*** PROVIDED MATERIAL ***
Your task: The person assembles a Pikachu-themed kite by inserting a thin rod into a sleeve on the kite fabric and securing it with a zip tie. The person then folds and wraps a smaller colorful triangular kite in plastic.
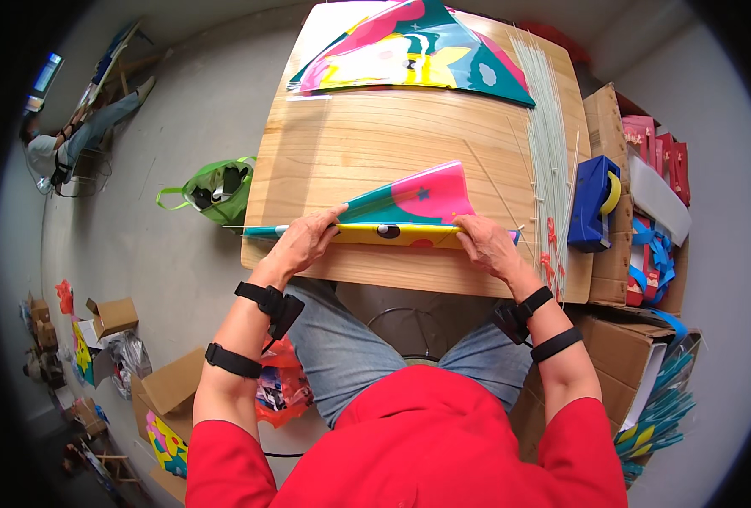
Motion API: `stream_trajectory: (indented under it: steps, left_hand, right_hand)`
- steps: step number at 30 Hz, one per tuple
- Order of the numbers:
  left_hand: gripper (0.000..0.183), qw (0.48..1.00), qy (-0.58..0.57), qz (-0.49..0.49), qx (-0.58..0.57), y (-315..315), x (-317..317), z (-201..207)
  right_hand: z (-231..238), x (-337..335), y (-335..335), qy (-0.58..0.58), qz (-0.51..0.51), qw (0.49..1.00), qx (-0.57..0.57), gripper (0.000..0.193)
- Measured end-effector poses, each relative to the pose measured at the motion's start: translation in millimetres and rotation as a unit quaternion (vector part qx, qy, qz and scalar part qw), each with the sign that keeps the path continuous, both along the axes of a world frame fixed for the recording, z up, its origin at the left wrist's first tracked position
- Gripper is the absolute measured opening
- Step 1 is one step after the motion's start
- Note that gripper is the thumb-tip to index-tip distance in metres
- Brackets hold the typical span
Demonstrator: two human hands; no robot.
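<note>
Light wooden table point(375, 135), part-folded sheet point(392, 203) atop, grey floor point(198, 102), green bag point(236, 207) alongside

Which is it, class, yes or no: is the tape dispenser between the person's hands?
No: the tape dispenser is to the right of the right hand, beyond the pale rods.

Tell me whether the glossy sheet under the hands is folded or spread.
Partly folded: the sheet has a yellow strip turned over along its near edge, while its pink end fans out beyond.
</note>
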State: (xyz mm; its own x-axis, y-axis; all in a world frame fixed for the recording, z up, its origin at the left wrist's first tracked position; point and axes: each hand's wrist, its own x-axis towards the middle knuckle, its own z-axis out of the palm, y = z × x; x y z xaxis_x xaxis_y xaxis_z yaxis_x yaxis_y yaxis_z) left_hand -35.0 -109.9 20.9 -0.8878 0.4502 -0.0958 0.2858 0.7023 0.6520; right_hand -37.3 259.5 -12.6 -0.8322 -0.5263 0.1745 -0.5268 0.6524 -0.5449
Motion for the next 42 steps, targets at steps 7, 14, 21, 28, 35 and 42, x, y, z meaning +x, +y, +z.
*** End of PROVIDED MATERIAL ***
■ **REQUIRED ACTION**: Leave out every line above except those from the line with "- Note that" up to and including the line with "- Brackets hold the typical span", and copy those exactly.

■ **RESPONSE AREA**:
- Note that gripper is the thumb-tip to index-tip distance in metres
- Brackets hold the typical span

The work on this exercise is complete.